It’s always great to come across a band with a name that makes you smile. And when they can follow the name up with music that has the power to blast your beard off, you’ve got a surefire recipe for success. So get on board this out-of-control corpse-wagon and take a wild ride into a new world of bustling Belgian doom.


ALBUM REVIEW: Witchhelm ‘Conjuring’

Wyrmwood Records, May 2015

Take Pagan Altar, Cough, Pylon, Count Raven and Bathory and send them to Ohio, USA and this might be what you’d get. Another solo project from Sean Deth, the man behind Lucian The Wolfbearer and others, Witchhelm play solid, sinister riff-based doom metal that is unhurried, implacable and – sometimes – a little too straightforward.

With a name inspired by the video game Skyrim, and based around occult and horror themes, Witchhelm concoct some potent droning hymns of misery. The weird vocals will haunt your dreams for a while, the rumbling bass seems made of molten concrete and the guitars reach for the sewers as well as the skies, with acoustic interludes helping to create a broader atmosphere.

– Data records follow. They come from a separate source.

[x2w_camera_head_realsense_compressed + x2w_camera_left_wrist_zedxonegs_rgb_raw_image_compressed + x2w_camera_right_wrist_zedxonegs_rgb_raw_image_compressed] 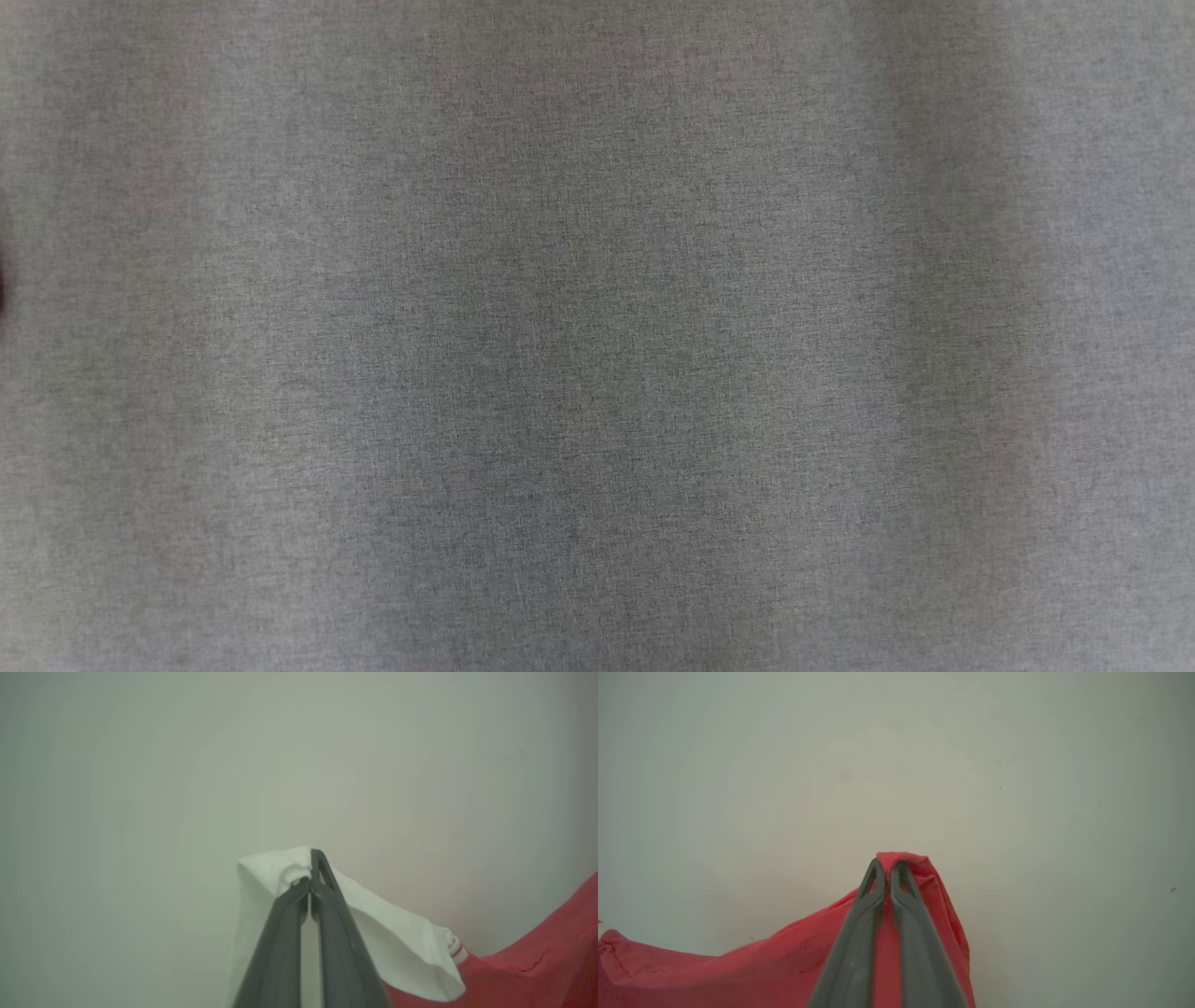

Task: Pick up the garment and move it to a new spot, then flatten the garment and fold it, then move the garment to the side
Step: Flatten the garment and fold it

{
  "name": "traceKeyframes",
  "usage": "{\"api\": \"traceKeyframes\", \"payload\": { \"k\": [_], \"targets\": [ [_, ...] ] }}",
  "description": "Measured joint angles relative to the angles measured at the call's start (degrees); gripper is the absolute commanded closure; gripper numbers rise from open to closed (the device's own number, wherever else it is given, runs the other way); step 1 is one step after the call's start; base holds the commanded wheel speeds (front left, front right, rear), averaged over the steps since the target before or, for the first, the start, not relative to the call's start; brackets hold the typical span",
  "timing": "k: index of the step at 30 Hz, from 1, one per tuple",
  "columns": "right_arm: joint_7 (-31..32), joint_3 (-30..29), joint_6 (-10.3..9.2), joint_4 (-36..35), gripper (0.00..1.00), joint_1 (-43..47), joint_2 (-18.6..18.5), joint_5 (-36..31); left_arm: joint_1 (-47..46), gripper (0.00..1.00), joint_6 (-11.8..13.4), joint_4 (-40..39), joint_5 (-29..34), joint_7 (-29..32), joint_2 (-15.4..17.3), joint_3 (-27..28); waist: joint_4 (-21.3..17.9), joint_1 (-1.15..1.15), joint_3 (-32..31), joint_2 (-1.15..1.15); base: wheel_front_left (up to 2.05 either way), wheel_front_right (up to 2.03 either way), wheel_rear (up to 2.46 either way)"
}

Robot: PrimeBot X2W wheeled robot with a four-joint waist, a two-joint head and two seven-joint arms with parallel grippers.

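Note:
The garment is red cloth with a white part. In the left wrist view my left gripper (310, 870) is shut on the garment's white part (402, 942), which drapes down to the right and joins the red cloth (537, 961) at a striped trim. In the right wrist view my right gripper (887, 865) is shut on a bunched fold of the garment's red cloth (784, 956), which hangs away to the lower left. Both wrist views have a pale plain surface (896, 765) behind the fingers.
The head view looks straight onto a grey woven surface (597, 336) with soft vertical shading. A dark sliver touches its left edge (3, 285).

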Motion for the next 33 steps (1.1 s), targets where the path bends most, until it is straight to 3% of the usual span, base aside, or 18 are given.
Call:
{"api": "traceKeyframes", "payload": {
  "k": [20,33],
  "targets": [
    [-2.5,7.6,0.0,5.0,1.0,-2.7,-0.8,3.7,-4.9,1.0,0.0,9.4,-8.1,-6.0,1.1,-10.5,-0.2,-0.01,0.4,-0.01,0.0,0.0,0.0],
    [-4.6,11.2,0.0,9.2,1.0,-7.0,-2.7,3.5,-9.4,1.0,0.0,13.3,-8.7,-8.6,1.0,-15.3,-0.1,-0.01,1.1,-0.02,0.0,0.0,0.0]
  ]
}}
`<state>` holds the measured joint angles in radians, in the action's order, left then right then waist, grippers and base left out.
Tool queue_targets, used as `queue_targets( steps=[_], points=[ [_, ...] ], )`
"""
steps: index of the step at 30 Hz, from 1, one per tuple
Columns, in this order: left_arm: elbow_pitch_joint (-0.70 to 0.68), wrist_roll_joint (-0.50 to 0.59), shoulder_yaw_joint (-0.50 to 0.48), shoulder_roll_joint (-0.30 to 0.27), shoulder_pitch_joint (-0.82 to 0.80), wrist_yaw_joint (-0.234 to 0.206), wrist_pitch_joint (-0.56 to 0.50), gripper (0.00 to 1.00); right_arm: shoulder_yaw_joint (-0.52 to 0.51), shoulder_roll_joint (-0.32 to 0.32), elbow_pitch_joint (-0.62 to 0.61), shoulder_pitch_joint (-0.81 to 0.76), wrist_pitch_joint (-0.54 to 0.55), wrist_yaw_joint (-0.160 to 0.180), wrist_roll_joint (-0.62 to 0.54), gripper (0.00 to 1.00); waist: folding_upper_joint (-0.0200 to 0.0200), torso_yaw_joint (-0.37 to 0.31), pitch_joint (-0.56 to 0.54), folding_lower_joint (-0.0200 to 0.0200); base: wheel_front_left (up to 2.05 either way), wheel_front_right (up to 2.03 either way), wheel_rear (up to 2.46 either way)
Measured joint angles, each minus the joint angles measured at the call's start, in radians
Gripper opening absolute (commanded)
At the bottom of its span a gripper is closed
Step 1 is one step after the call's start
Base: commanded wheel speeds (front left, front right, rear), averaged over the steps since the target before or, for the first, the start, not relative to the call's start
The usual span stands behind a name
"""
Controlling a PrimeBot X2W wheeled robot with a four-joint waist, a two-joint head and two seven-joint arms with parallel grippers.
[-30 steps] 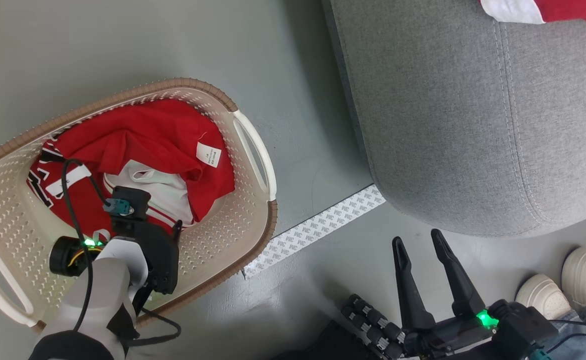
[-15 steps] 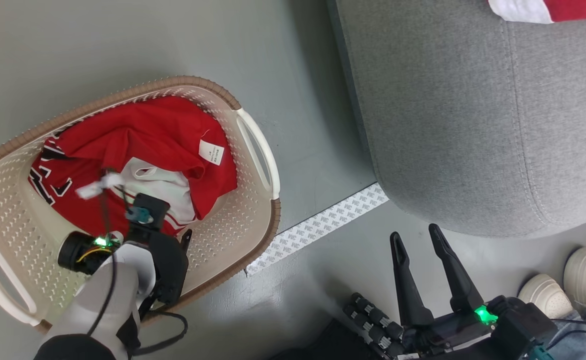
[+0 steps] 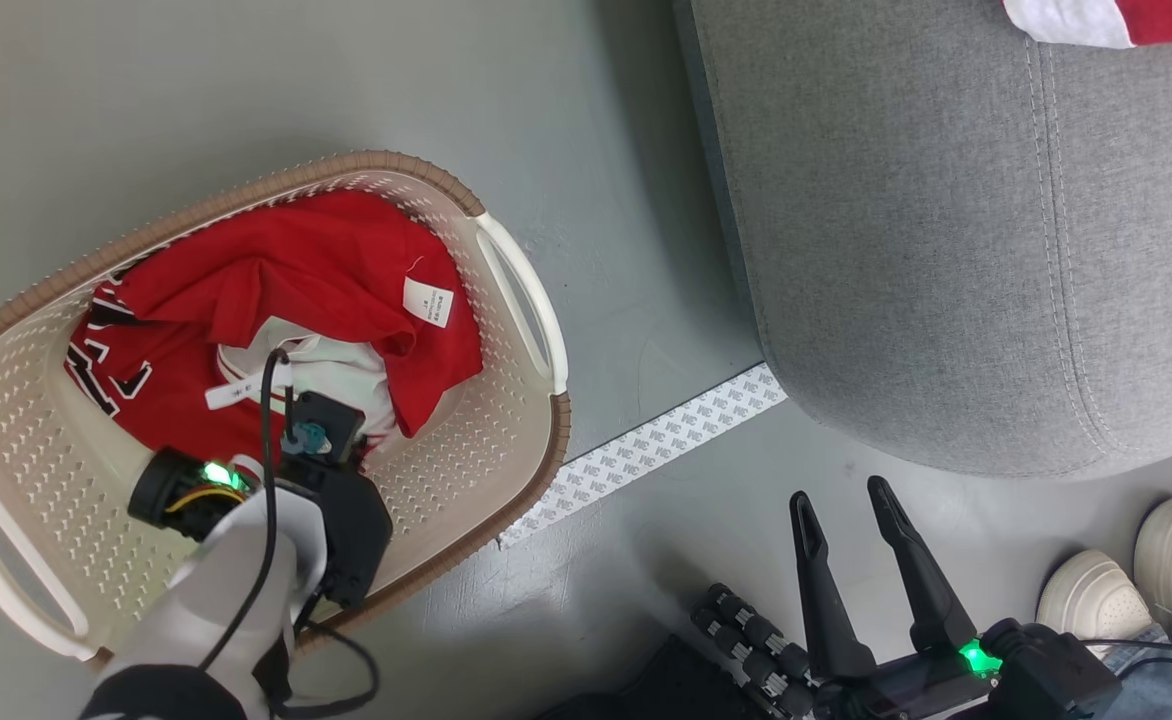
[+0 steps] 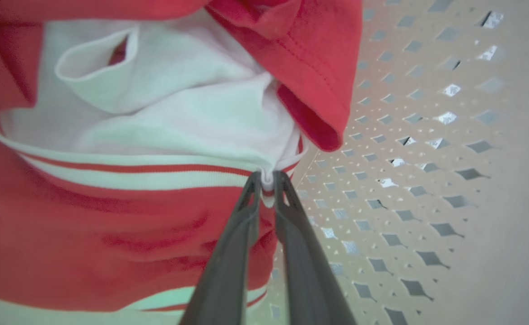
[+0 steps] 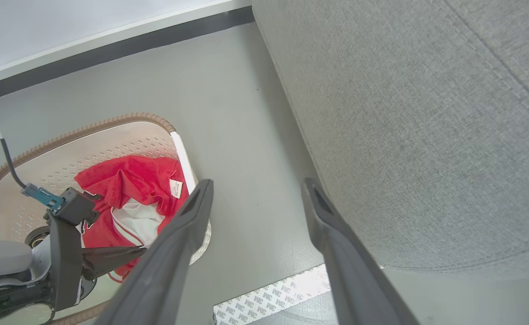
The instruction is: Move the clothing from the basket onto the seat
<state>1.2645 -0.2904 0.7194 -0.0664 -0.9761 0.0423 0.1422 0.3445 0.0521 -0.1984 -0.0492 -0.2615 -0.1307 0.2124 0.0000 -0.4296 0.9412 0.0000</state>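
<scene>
In the left wrist view the left claw (image 4: 264, 178) is clenched on the clothing (image 4: 111, 216), its tips pinching the white-and-red striped hem right beside the perforated wall of the basket (image 4: 404, 180). An edge was likely chosen because thin tips can nip it and the rest should trail up after. The head view shows the basket on the floor (image 3: 246, 80) near the seat (image 3: 946, 250). It holds a crumpled red heap with a white panel and a tag (image 3: 427, 301), and the left arm (image 3: 246, 560) dips inside. Another red-and-white piece (image 3: 1146, 15) lies on the seat at the view's top edge. The right claw (image 3: 839, 492) hangs released over the floor, near a person's shoes (image 3: 1096, 600). In the right wrist view its fingers (image 5: 169, 253) are spread and empty, pointing between basket and seat, probably parked clear of the lift.
</scene>
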Motion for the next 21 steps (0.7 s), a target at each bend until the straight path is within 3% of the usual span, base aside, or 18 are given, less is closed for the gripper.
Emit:
queue_targets(
  steps=[10, 16, 21],
  points=[
    [0.015, -0.021, -0.004, -0.033, -0.02, 0.028, 0.033, 0.0, 0.026, 0.0, 0.021, 0.044, 0.0, 0.0, 0.017, 1.0, 0.0, -0.013, -0.001, 0.0, 0.0, 0.0, 0.0],
    [0.01, -0.073, -0.053, -0.087, -0.034, 0.037, 0.091, 0.0, 0.084, -0.001, 0.076, 0.149, 0.0, 0.0, 0.035, 1.0, 0.0, -0.029, -0.034, 0.0, 0.0, 0.0, 0.0],
    [-0.04, -0.091, -0.057, -0.046, -0.034, 0.063, 0.114, 0.0, 0.067, -0.001, 0.138, 0.202, 0.0, 0.0, 0.013, 1.0, 0.0, -0.029, -0.088, 0.0, 0.0, 0.0, 0.0]
  ],
)
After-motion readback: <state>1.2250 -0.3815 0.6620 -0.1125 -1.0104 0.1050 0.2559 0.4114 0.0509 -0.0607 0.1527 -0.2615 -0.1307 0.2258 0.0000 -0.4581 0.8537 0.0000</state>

Powerful tracks such as ‘Spellbinder’ and ‘Phooka’ provide plenty of magical moments, but across the whole of the album there is perhaps not enough variety or versatility to make a consistently engaging impression. Perhaps that is because the echoing vocal effect becomes slightly predictable as the album progresses, or maybe it is because it is sometimes difficult to feel much passion shine through the neatly-managed guitar playing.

Whatever the reason, the debut album from Witchhelm only manages to conjure its dark spell intermittently – capturing your imagination in fits and starts even if it might not wholly win your heart.

ALBUM REVIEW: O.D.R.A. ‘Sexnarkoman’

BSFD Records, 2015

“Maybe this is not pure original music, but it’s true and full of rage.”

And in that moment of honesty and clarity, this Polish sludge crew elegantly summarise a wonderfully noisy and highly-energised album that’ll make you feel good about feeling like shit.

No, O.D.R.A’s music is not always unique, but nevertheless, ‘Sexnarkoman’ is a thorough convincing and enjoyable romp of bluesy punk-doom that rips the room to shreds.

The Slavic language makes the lyrical content accessible to none but a lucky few, but regardless of that barrier, the passion shine through like a police searchlight into your retina. Don’t expect sophisticated, drawn-out compositions or epic, catchy choruses – this band is in a hurry to drown you in pain.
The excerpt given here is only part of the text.